# Work request
Look below for the lines from the one with "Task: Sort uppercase" to the one with "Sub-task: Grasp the", and copy exactly those lines, both ends included.

Data excerpts:
:::
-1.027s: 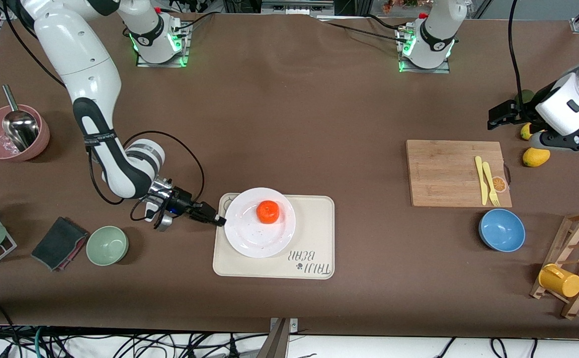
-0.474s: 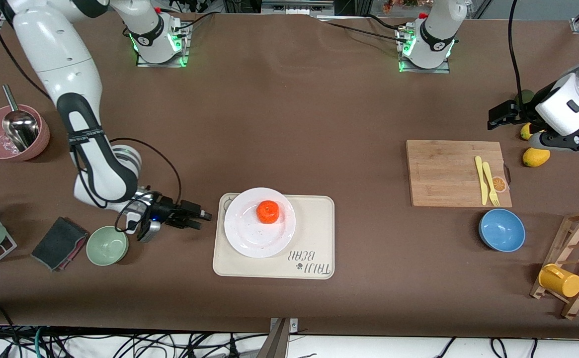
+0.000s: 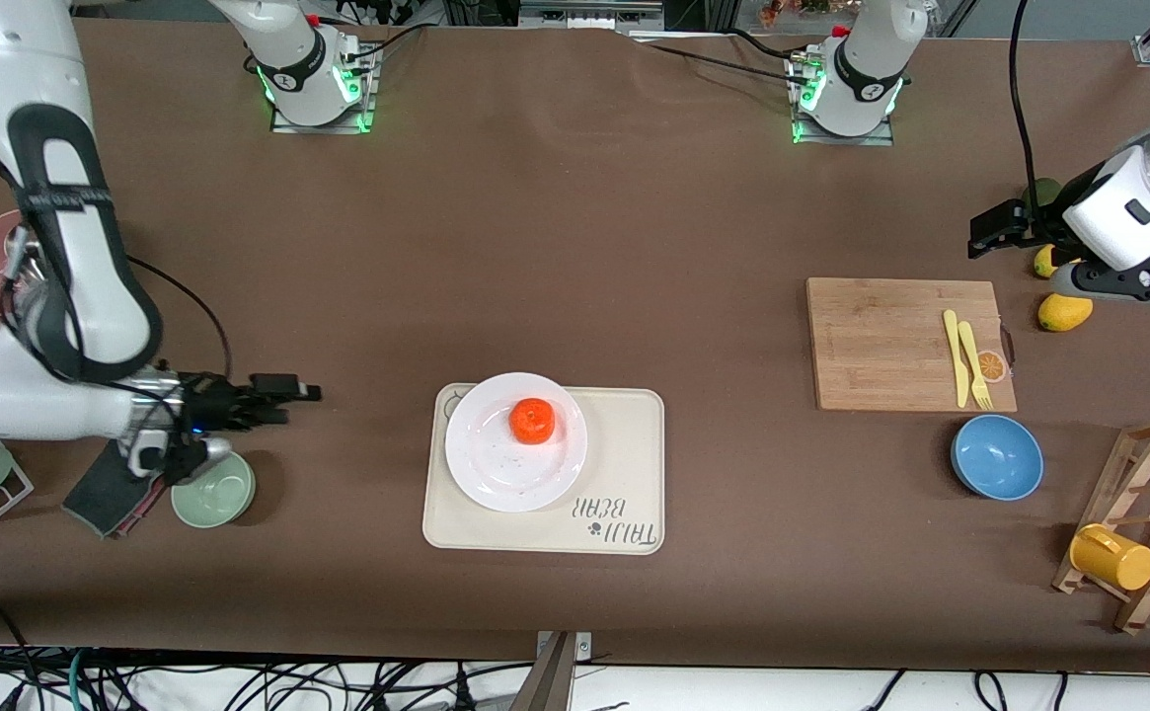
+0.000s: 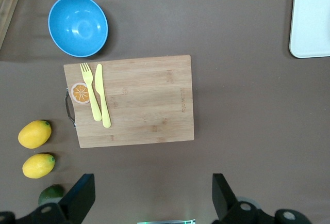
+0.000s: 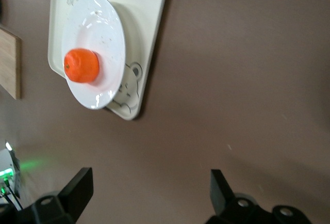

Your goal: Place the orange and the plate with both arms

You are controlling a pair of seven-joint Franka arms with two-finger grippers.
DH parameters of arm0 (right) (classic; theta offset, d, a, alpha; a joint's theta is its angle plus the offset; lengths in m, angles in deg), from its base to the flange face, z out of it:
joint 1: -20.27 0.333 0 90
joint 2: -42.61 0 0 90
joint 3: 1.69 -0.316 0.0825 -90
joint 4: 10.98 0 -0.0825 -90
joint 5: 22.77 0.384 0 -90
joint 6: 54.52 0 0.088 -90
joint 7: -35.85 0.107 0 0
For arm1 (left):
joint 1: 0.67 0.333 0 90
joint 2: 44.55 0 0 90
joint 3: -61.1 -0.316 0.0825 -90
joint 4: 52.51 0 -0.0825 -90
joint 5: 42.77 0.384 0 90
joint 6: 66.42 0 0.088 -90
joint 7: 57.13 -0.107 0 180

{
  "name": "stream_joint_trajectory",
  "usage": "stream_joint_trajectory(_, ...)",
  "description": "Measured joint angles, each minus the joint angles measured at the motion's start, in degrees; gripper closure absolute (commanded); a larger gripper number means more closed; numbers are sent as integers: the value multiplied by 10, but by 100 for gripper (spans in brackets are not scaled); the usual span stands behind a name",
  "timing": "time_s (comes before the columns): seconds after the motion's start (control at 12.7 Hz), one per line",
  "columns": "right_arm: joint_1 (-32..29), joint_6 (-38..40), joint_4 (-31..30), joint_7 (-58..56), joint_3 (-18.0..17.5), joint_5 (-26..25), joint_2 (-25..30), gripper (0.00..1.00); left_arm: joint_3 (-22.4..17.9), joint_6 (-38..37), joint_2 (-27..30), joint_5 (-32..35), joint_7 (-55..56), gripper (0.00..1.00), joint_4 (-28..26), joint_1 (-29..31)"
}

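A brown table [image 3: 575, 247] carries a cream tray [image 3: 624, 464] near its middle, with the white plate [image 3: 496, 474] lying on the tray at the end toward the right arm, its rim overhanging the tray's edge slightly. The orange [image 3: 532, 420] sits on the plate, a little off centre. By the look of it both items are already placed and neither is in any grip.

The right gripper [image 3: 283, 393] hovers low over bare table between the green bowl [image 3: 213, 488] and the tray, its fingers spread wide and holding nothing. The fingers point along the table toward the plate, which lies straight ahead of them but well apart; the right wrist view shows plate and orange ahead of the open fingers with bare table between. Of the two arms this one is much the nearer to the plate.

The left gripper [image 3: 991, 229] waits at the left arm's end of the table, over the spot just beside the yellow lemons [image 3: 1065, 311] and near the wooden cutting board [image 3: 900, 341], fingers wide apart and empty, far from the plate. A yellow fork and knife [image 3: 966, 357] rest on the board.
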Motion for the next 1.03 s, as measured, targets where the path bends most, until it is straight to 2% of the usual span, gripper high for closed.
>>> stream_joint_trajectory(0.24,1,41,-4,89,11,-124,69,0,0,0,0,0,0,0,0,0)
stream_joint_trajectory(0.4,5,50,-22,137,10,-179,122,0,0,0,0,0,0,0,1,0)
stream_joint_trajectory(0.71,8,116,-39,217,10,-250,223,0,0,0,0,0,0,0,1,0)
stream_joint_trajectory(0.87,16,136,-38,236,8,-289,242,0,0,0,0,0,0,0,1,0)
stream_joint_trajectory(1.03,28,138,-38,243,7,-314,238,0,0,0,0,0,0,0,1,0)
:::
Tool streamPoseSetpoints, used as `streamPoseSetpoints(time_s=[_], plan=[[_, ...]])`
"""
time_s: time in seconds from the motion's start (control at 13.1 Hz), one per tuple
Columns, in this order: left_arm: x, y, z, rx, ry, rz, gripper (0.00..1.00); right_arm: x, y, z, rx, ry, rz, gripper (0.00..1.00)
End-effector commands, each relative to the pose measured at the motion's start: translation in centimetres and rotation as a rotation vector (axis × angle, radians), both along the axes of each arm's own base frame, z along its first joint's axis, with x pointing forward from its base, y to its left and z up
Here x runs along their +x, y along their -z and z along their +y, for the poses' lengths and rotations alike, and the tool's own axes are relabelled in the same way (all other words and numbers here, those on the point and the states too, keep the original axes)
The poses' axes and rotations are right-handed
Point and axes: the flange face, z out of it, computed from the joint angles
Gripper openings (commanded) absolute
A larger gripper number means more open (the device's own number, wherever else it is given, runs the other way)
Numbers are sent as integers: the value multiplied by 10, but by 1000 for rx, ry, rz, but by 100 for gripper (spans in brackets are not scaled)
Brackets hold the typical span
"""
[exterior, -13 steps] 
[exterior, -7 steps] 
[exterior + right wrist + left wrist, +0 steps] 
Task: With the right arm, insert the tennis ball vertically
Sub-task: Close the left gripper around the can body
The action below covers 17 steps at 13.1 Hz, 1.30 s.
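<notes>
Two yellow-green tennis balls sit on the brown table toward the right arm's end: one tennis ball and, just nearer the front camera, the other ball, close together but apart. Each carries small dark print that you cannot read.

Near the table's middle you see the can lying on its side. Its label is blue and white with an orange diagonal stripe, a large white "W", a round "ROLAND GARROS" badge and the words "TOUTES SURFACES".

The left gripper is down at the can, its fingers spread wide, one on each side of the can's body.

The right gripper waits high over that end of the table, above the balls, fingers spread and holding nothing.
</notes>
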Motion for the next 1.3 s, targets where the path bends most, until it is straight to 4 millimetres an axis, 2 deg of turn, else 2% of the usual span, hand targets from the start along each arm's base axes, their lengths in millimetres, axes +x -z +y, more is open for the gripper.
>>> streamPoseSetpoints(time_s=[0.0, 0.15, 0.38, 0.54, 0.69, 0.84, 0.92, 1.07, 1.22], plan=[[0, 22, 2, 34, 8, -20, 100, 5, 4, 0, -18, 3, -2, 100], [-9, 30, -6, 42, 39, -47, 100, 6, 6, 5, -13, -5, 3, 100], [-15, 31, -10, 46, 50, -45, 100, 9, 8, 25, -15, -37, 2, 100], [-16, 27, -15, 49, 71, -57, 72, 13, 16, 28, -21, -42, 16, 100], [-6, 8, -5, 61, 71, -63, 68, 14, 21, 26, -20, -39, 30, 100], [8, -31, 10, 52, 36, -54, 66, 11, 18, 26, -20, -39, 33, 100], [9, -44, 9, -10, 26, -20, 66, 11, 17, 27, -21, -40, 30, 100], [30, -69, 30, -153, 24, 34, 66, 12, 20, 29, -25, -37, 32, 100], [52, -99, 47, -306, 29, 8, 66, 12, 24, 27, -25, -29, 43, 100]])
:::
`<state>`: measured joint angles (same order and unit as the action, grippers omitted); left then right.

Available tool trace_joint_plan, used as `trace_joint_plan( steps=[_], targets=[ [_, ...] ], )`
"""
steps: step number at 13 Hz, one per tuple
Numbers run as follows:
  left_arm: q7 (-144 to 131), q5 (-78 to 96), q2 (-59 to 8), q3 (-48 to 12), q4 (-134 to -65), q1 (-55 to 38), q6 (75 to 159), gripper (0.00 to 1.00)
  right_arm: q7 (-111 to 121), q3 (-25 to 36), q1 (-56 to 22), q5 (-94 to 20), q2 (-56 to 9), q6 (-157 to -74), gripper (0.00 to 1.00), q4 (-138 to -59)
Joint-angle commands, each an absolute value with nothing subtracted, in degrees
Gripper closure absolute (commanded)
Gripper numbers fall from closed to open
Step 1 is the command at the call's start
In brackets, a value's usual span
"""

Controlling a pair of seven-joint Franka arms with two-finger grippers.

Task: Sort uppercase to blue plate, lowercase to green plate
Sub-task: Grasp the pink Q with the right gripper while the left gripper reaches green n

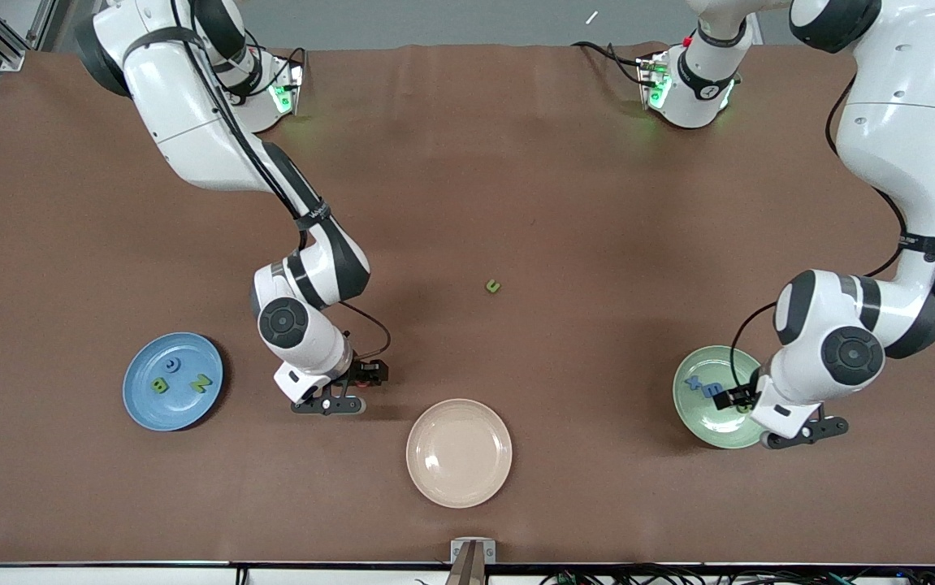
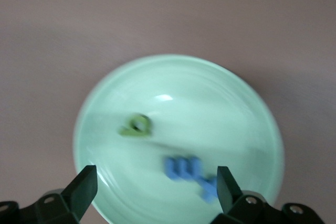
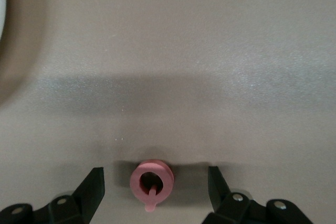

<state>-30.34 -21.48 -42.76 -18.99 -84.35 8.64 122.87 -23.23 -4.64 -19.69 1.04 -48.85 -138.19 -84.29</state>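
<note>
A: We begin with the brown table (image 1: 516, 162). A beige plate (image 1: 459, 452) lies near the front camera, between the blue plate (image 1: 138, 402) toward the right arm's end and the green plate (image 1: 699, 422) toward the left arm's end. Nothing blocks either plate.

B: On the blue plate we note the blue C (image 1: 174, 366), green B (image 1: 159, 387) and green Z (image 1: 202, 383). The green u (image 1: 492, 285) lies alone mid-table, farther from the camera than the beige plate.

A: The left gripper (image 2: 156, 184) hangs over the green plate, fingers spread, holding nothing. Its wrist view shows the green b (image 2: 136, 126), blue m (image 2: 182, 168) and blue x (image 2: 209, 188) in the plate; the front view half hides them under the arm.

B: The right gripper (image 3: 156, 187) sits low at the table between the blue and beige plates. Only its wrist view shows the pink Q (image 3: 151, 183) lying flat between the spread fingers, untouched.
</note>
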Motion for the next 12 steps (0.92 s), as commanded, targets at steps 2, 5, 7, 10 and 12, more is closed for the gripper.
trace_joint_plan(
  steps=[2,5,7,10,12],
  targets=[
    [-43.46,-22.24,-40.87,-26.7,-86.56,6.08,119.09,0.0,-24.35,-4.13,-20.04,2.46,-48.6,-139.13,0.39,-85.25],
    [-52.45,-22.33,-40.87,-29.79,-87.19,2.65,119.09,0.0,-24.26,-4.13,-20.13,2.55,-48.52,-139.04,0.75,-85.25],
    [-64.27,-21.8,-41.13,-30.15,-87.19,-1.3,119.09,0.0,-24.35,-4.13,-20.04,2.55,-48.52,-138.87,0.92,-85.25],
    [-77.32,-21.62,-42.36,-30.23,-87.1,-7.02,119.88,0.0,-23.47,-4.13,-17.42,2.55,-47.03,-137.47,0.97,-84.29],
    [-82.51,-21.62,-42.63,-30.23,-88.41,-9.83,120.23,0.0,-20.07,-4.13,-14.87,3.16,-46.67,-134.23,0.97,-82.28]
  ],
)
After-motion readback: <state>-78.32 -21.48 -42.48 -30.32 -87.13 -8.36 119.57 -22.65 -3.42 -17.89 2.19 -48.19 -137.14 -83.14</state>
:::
# Solution to the problem
Task: Sort uppercase to blue plate, lowercase to green plate
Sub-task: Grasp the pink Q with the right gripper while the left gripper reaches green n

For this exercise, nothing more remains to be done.